Ports in the U.S. Southeast and the Gulf, the regions that will be most heavily impacted by the expansion of the Panama Canal, lack the capacity to handle post-Panamax ships, the Army Corps of Engineers said Thursday in a report to Congress.
The report, “U.S. Port and Inland Waterways Modernization: Preparing for Post-Panamax Vessels,” said the U.S. will have to find a way to fund the deepening of harbors at some Southeast and Gulf ports to remain competitive in global trade.
But it raised concerns about finding the funds necessary for the dredging projects “due to overall economic and fiscal conditions and concerns about the deficit.” It called for a new approach to the public and private financing of such strategically critical maritime infrastructure projects.

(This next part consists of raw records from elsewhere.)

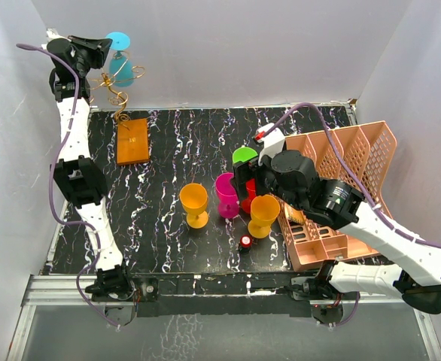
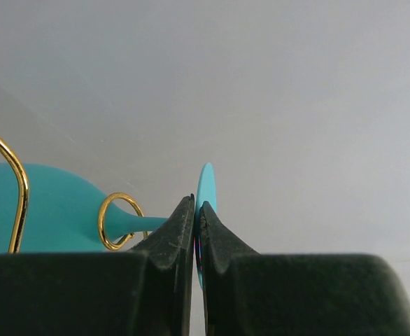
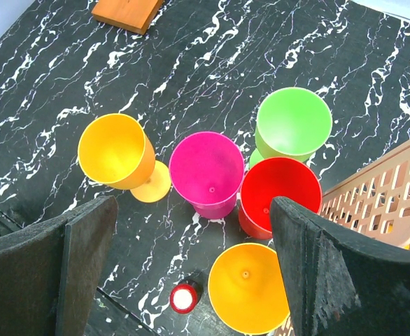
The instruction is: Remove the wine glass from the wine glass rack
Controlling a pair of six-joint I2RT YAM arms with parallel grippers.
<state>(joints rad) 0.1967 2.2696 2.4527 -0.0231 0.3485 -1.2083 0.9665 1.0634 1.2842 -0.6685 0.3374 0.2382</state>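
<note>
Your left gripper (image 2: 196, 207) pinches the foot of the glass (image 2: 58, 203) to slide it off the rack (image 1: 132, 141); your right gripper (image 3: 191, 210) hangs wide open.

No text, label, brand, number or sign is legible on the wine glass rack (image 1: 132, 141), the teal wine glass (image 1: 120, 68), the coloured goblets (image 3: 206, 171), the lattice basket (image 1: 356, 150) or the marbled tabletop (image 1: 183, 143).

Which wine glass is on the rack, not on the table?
The teal wine glass, its stem in the gold wine glass rack, foot pinched by the left gripper. The other five stand on the table.
</note>
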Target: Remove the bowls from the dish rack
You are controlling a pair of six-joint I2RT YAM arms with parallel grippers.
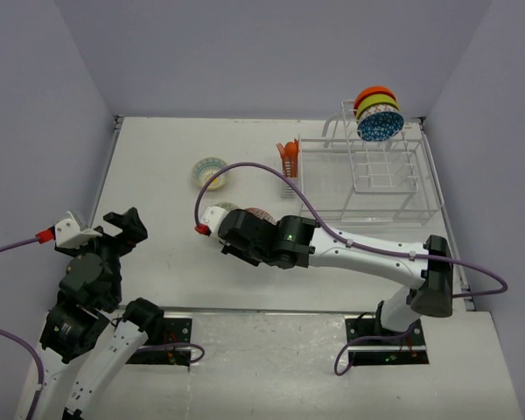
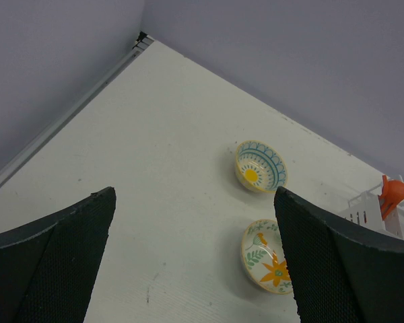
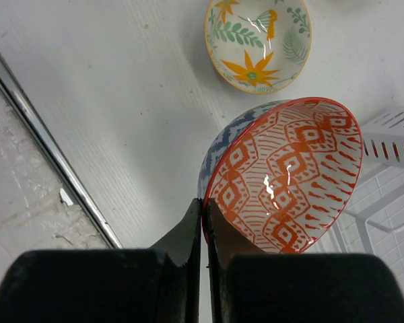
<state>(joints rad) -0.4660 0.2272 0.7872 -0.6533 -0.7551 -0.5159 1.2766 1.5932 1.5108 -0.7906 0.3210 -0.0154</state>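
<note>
While the left end effector (image 2: 194, 222) is hanging above the near-left part of the surface (image 1: 157, 175) with its fingers spread wide and nothing between them, two bowls are sitting upright further right: a yellow-rimmed bowl (image 2: 260, 165) with a blue pattern, and nearer the arms a floral bowl (image 3: 258, 42). Just beside the floral one, the right end effector (image 3: 204, 208) is pinching the rim of a red-patterned bowl (image 3: 283, 175), one finger inside and one outside, and the bowl is tilting toward the camera; whether its foot is touching the surface cannot be told. Further right, the dish rack (image 1: 381, 175) is standing with an orange utensil holder (image 1: 287, 157) on its left end. At the far end of its taller section, three bowls are standing on edge, packed together: an orange bowl (image 1: 374, 93), a yellow-green bowl (image 1: 364, 107) and a blue mosaic bowl (image 1: 381, 125). These are looking like glazed, rigid, fairly light pieces, likely slick and breakable, so a rim pinch is seeming the sensible hold. The blue mosaic one, being outermost, is probably wanting lifting first, by its upper rim.
</note>
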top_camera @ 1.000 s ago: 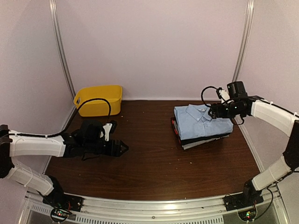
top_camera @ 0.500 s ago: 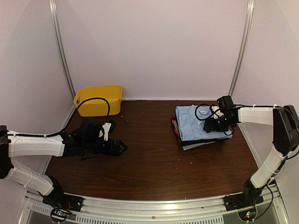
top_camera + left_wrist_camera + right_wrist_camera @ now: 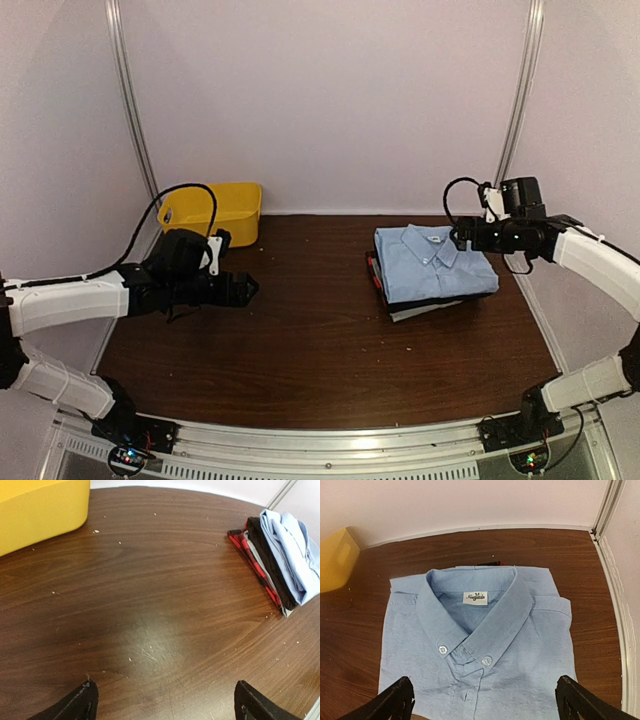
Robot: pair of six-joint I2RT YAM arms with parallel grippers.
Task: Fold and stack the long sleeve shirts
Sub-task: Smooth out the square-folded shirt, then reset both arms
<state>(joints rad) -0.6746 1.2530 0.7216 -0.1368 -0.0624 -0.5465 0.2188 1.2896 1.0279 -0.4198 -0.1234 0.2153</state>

The corps, which currently has 17 studies investigating the opportunity to invest in deep-draft ports, said it has identified the economic viability of the estimated $652 million cost of deepening Savannah harbor to 47 feet.
It’s possible that several of the remaining studies will also show economic viability, the corps said. “If so, the challenge will be to fund these investments,” the report said.
Inland waterway locks and dams will also need more investment to take advantage of the expanded canal as a route for U.S. exports to Asia and the west coast of Latin America. “This emphasizes the strategic need to address the revenue challenge within the Inland Waterway Trust Fund.”
The report, conducted by the corps’ Institute for Water Resources in Alexandria, Va., said, “It is critical that the U.S. develop and move forward with a strategic vision for a globally competitive navigation system that sets the context for ensuring adequate investment in maintaining current waterside infrastructure and also facilitates the strategic targeting of investments to ensure the U.S. is ready for post-Panamax vessels and “cascade” fleet deployments consistent with the growth in global trade that is anticipated over the next 20 years.
“This underscores the need to consider new and innovative public and private funding sources and financing methods with long-term reliability that can finance the navigation system maintenance and expansion that will be necessary to ensure a globally competitive U.S. navigation system,” it said.